The other study said that Muslim and Arab students thought their political activities were unfairly scrutinized in the post-9/11 era and that the harshness of the punishment in the UC Irvine incident had deepened discomfort and limited liberties. The Orange County district attorney brought misdemeanor criminal charges against the Muslim students and 10 were convicted and sentenced to probation and community service, which they are appealing.
Yudof said that he would probably implement some recommendations in the reports, especially the ones about better accommodating religious observances. But in a recent interview, he said he wouldn’t adopt any limits on speech since those would violate the 1st Amendment.
“In general, anti-Semitic, anti-Hispanic, anti-black, anti-women, anti-gay speech, as opposed to action or discrimination, is protected,” Yudof said, adding that he would work to ensure that no student is illegally harassed and that no hate crime laws are broken.
Yudof said he would not bring the reports up to a formal vote when his Advisory Council on Campus Climate meets Oct. 22. That council was formed after an off-campus 2010 “Compton cookout” party at UC San Diego openly mocked blacks.

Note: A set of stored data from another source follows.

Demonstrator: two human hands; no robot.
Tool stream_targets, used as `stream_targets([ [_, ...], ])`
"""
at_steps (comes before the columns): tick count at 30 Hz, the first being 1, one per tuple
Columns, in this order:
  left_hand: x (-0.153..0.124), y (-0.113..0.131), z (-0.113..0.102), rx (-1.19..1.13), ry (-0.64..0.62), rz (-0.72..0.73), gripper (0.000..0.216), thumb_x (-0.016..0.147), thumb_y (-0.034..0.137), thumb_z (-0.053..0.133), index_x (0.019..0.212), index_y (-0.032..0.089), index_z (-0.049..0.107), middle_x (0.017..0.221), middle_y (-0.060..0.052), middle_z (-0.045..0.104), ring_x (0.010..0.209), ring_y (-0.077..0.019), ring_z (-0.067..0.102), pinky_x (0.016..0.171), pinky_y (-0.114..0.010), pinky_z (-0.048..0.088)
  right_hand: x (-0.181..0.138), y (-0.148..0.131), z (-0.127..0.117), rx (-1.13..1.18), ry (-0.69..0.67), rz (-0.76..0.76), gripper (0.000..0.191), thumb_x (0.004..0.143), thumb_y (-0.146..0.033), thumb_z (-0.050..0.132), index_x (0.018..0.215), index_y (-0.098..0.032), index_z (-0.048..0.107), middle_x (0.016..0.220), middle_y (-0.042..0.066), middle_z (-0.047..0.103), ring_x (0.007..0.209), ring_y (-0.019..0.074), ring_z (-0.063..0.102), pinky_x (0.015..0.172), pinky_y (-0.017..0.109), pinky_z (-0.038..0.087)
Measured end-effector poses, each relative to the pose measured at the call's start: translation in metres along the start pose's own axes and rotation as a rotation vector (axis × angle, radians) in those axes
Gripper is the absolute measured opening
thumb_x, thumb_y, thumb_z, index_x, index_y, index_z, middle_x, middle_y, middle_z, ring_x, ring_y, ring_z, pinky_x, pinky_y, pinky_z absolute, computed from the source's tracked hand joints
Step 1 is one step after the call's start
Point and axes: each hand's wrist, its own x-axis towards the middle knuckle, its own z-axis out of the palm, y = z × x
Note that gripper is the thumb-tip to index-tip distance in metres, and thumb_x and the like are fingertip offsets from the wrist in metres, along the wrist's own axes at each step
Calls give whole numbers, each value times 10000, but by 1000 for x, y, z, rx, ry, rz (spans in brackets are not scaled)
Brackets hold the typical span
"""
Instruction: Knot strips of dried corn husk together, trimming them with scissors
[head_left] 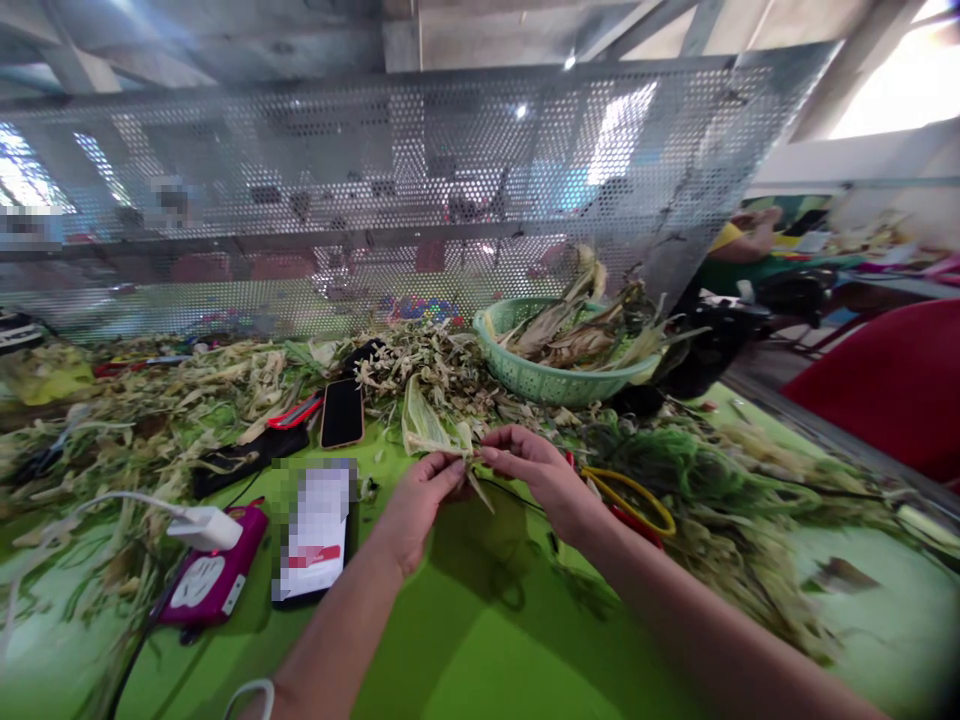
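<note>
Between my hands is a pale corn husk piece (427, 425), its wide end fanned out up and to the left and a narrow tip pointing down. My left hand (416, 500) pinches its gathered part between thumb and fingers. From the right, my right hand (544, 475) closes thumb and forefinger at the same spot; whatever small strand lies in that pinch is too fine to make out. Just right of my right hand lie yellow-handled scissors or pliers (637, 500), partly hidden by the wrist.
A green basket (555, 380) of dried husks stands behind. Husk scraps (420, 350) cover the back and both sides. To the left lie a dark phone (343, 413), a lit phone (319, 535), a red cutter (296, 411) and a magenta power box (217, 570). A perforated metal screen (337, 200) rises behind.
</note>
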Motion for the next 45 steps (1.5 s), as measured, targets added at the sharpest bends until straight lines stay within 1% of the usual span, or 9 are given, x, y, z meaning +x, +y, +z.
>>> stream_targets([
  [4, 0, -1, -2, 45, 8, 1, 307, 744, 337, 712, 994, 161, 684, 926, -56, 675, 804, -132, 565, 773, -265, 440, 1, 4, -1, -83, -35, -6, 322, 685, -453, 726, 689, -166, 580, 619, -37, 511, 572, 103, 436, 563, 246, 329],
  [11, -1, 3, -2, 154, -77, -11, 327, 710, 369, 739, 942, 143, 695, 774, -22, 618, 690, -106, 494, 675, -240, 386, 9, 13, -9, -190, 32, -107, 315, 692, -463, 711, 685, -172, 590, 614, -31, 519, 580, 111, 434, 562, 247, 341],
  [16, -1, 3, -5, 191, -120, -14, 296, 706, 350, 744, 904, 131, 708, 760, -22, 608, 666, -95, 468, 660, -234, 368, 10, 12, -9, -188, 55, -98, 329, 697, -472, 703, 662, -177, 564, 585, -36, 513, 547, 108, 429, 540, 249, 330],
  [20, 2, 1, -6, 150, -62, -11, 312, 699, 346, 746, 901, 112, 703, 787, -45, 638, 678, -104, 490, 660, -239, 380, 10, 10, -11, -214, 99, -171, 271, 722, -428, 692, 781, -185, 587, 656, -29, 536, 594, 118, 449, 562, 248, 346],
  [24, 3, 3, -4, 70, 57, 14, 301, 677, 315, 763, 901, 129, 686, 784, -35, 637, 709, -116, 534, 681, -248, 408, 6, 5, -10, -292, 201, -233, 294, 735, -416, 694, 903, -206, 576, 608, -53, 457, 557, 118, 400, 521, 241, 314],
  [30, 0, 4, -1, -24, 54, 5, 340, 678, 297, 757, 966, 139, 669, 866, -50, 658, 754, -130, 567, 717, -265, 423, -3, 7, 2, -435, -44, -232, 230, 766, -413, 659, 724, -190, 624, 737, 19, 601, 718, 170, 525, 655, 279, 398],
  [33, 0, 2, -2, -11, 48, -10, 339, 683, 285, 743, 984, 150, 666, 870, -42, 660, 716, -114, 549, 703, -257, 410, -3, 9, 4, -475, -39, -224, 193, 752, -374, 674, 714, -190, 628, 728, 18, 607, 704, 168, 529, 646, 280, 402],
  [39, -2, 5, -2, 77, 58, 3, 246, 712, 351, 705, 832, 145, 644, 714, 6, 569, 617, -86, 463, 622, -238, 359, -4, 11, 4, -374, -70, -129, 185, 801, -381, 607, 762, -204, 568, 655, -25, 514, 506, 112, 444, 452, 233, 358],
  [45, -3, 8, -1, 270, 113, 70, 347, 725, 491, 671, 785, 155, 609, 598, 46, 436, 543, -82, 351, 539, -246, 260, -7, 8, 5, -540, -122, -309, 102, 850, -279, 564, 771, -217, 544, 693, -10, 584, 642, 149, 545, 616, 265, 415],
])
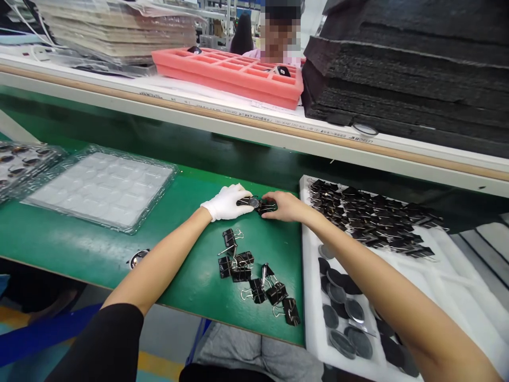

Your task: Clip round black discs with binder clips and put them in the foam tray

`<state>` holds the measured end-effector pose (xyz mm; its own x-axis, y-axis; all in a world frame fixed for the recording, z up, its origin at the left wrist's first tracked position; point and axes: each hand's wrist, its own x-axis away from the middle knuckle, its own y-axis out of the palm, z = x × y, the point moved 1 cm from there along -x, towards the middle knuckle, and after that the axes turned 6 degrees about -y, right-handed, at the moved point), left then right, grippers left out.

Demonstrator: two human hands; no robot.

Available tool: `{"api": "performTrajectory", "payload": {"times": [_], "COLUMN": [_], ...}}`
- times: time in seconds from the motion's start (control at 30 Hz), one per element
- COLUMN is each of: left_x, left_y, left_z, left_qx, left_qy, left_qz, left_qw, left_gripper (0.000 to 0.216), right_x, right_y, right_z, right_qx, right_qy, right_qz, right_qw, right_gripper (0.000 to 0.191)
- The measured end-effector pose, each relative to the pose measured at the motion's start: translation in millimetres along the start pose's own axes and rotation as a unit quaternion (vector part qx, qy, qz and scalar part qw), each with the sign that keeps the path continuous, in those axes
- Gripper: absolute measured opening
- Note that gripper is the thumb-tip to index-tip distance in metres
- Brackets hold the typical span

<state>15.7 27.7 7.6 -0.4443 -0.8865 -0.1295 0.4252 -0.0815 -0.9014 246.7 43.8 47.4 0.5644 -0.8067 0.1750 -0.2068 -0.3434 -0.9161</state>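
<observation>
My left hand (229, 202), in a white glove, pinches a small round part (254, 201) with a dark, shiny face. A black clip piece with wire handles shows at its fingertips. Bare, my right hand (284, 206) is closed on a black binder clip (268, 207) that meets the round part from the right. The fingers partly cover where the two touch. Nearer to me on the green table, several loose black binder clips (244, 259) with silver wire handles lie in a scattered group.
To the right, a white foam tray (305, 276) carries rows of clipped parts (358, 212) and dark round lenses (338, 294). A clear plastic tray (103, 183) lies left. On the shelf are a pink foam tray (226, 77) and black foam stacks (397, 63); a person sits beyond.
</observation>
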Motion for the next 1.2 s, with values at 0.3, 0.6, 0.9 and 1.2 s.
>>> {"api": "performTrajectory", "payload": {"times": [0.3, 0.6, 0.9, 1.2], "left_x": [0.8, 0.6, -4.2, -11.2], "left_y": [-1.6, -2.2, 4.4, 9.3], "left_z": [3.9, 2.9, 6.9, 13.1], "left_qx": [-0.021, 0.003, -0.019, -0.032], "left_qy": [-0.01, -0.023, -0.017, -0.015], "left_qz": [-0.016, -0.044, -0.062, -0.071], "left_qw": [1.0, 0.999, 0.998, 0.997], "left_gripper": [0.047, 0.046, 0.046, 0.049], "right_x": [-37.4, -34.8, -31.8, -28.7], "right_y": [22.3, 48.2, 53.3, 51.7], "right_z": [-21.3, 5.0, 6.7, 6.5], "right_qx": [-0.06, -0.106, -0.067, -0.084], "right_qy": [0.223, 0.179, 0.156, 0.146], "right_qz": [0.185, 0.217, 0.213, 0.22], "right_qw": [0.955, 0.954, 0.962, 0.961], "right_gripper": [0.061, 0.075, 0.066, 0.064]}}
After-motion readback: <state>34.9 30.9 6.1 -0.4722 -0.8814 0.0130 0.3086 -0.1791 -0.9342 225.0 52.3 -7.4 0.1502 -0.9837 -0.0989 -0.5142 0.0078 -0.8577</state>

Adding another layer to the debate, the state Assembly last month passed a nonbinding resolution urging UC to ban speakers who express anti-Semitism and call Israel a racist or Nazi state. The university did not endorse the resolution, saying it needed more protections for free speech. On Saturday, the UC Student Assn. leadership voted to protest that Assembly action. Schools can ban incitement to violence and harassment but cannot prohibit political speech no matter how upsetting it may be, said Will Creeley, an official at the Philadelphia-based Foundation for Individual Rights in Education. “The answer to offensive speech is more speech, not censorship,” he said.
San Diego attorney Richard Barton, who is a co-author of the report on Jewish students, said he was not seeking to stifle criticism of Israel, nor contending that all anti-Israel protests constitute hate speech.
But when Nazi swastikas are used or the Star of David is defaced in those protests, UC has a “responsibility to prevent the campus environment from being hostile to students,” said Barton, who is the national education chairman of the Anti-Defamation League.